In a recent blog, an .id colleague looked at smoker behaviour across Australia. The New Zealand 2013 Census results make for interesting comparison and the subject interested me after recently meeting a PhD student who was researching policy alternatives for achieving a tobacco free NZ. But I will get to that subject a bit later.
The 2013 Census found that smoking levels continue to shrink in New Zealand, decreasing from 18.9% in 2006 to 13.7% in 2013. [Note: For context the NZ census question ‘Do you smoke cigarettes regularly (that is, one or more a day)? ’ is asked of those 15 years of age. It is a cyclic question first asked in 1976 and then periodically since, hence it wasn’t asked in the 2001 census.] The 2013 NZ result is less than the 17.55% figure identified as the percentage of smokers in Australia in the 2011-12 Health Survey undertaken by the ABS.
When making comparisons between areas within New Zealand at first glance the North and South Islands claim to have very similar proportions of smokers with the North Island slightly lower at 13.69% compared to the South Island at 13.79%. However Auckland’s regionally low smoking rate of 11.64% has a huge impact on this result. A wider glance at the areas with the highest smoker percentages confirms most are in the North Island. The more rural areas of The Chatham Islands, Wairoa, Kawarau, Opotiki and Ruapehu Districts registering the highest proportions of smokers in 2013.
When comparing change between 2006 and the recent 2013 census, all areas of New Zealand registered a fall in the percentage of regular smokers – the range of that decrease in the percentage of smokers was between 9.1% and 3.5%. The following table presents the areas that have experienced the biggest percent in smoking behaviour. The Chatham Islands led the way, with their smoker percentages decreasing from 36.3% to 27.2%.
It seems like a good result on the face of it but a large number of New Zealand Health Organisations have a vision for New Zealand to be smoke free by 2025. So despite sometimes leading the world in tobacco control initiatives* The first building in the world to have a smoke-free policy was the Old Government Building in Wellington, New Zealand, in 1876, the present kiwi rate of decline will not achieve that vision and is slower than other western countries like Canada.
To get even close to a smoke free New Zealand by 2025, government would need to dramatically toughen control measures and bring in some new ones – some really innovative new ones.
The PhD student I mentioned earlier was working on alternative policy approaches and cited an innovative policy approach that has been mooted for Singapore – I think it’s interesting and, bearing in mind many readers will have a policy/social research background, worth sharing.
Rather than strengthening the current controls, the proposal looks to the future. It suggests banning the provision of tobacco to anyone born in or after a specific year – the millennium is suggested.

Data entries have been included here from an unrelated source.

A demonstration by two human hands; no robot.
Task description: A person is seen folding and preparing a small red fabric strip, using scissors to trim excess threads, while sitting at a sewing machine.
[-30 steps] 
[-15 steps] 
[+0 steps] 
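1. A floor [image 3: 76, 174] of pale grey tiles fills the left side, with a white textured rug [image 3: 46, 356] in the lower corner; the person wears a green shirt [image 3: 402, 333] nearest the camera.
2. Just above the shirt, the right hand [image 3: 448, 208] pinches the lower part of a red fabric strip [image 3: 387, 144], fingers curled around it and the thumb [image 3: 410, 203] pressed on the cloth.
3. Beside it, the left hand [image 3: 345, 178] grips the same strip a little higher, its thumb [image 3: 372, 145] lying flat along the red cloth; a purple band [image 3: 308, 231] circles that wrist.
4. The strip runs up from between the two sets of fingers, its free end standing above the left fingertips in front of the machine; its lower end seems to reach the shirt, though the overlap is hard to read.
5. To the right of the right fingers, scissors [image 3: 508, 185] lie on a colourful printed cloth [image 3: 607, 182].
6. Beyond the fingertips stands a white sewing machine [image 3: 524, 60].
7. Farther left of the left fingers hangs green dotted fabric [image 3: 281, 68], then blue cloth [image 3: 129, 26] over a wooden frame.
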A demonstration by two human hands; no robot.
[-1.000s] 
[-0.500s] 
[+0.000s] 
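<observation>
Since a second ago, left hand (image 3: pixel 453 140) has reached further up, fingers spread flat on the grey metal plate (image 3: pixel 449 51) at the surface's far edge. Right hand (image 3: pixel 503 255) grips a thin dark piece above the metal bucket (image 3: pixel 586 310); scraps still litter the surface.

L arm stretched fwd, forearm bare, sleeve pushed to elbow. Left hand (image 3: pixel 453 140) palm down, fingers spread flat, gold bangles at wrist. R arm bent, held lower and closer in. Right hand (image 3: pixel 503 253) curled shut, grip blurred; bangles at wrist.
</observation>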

Essentially the idea is that the Z generation (and those born in subsequent cohorts) would never be able to legally take up the habit of smoking. They would never have the struggle of quitting because they would never start.
I am not sure if this suggestion has ever been debated in New Zealand, but it seems a policy solution worthy of consideration. It would be amazing if, as the result of policy and education, the census “smoking“ question would simply cease to be needed.
Access information on smoking behaviours for New Zealand council areas at .id’s demographic resource centre.
* New Zealand can claim the first building in the world to have a smoke-free policy. In 1876 the Old Government Building in Wellington banned smoking largely because of fire hazard concerns. New Zealand was also just the third country in the world to ban smoking in all indoor workplaces (including cafes and bars) in 2004.
Historically Captain Cook introduced tobacco to New Zealand in 1769, tobacco rose in popularity after WW2 so much so that at that time three-quarters of all adult males and one quarter of all females smoked – tobacco sales by weight peaked in 1953.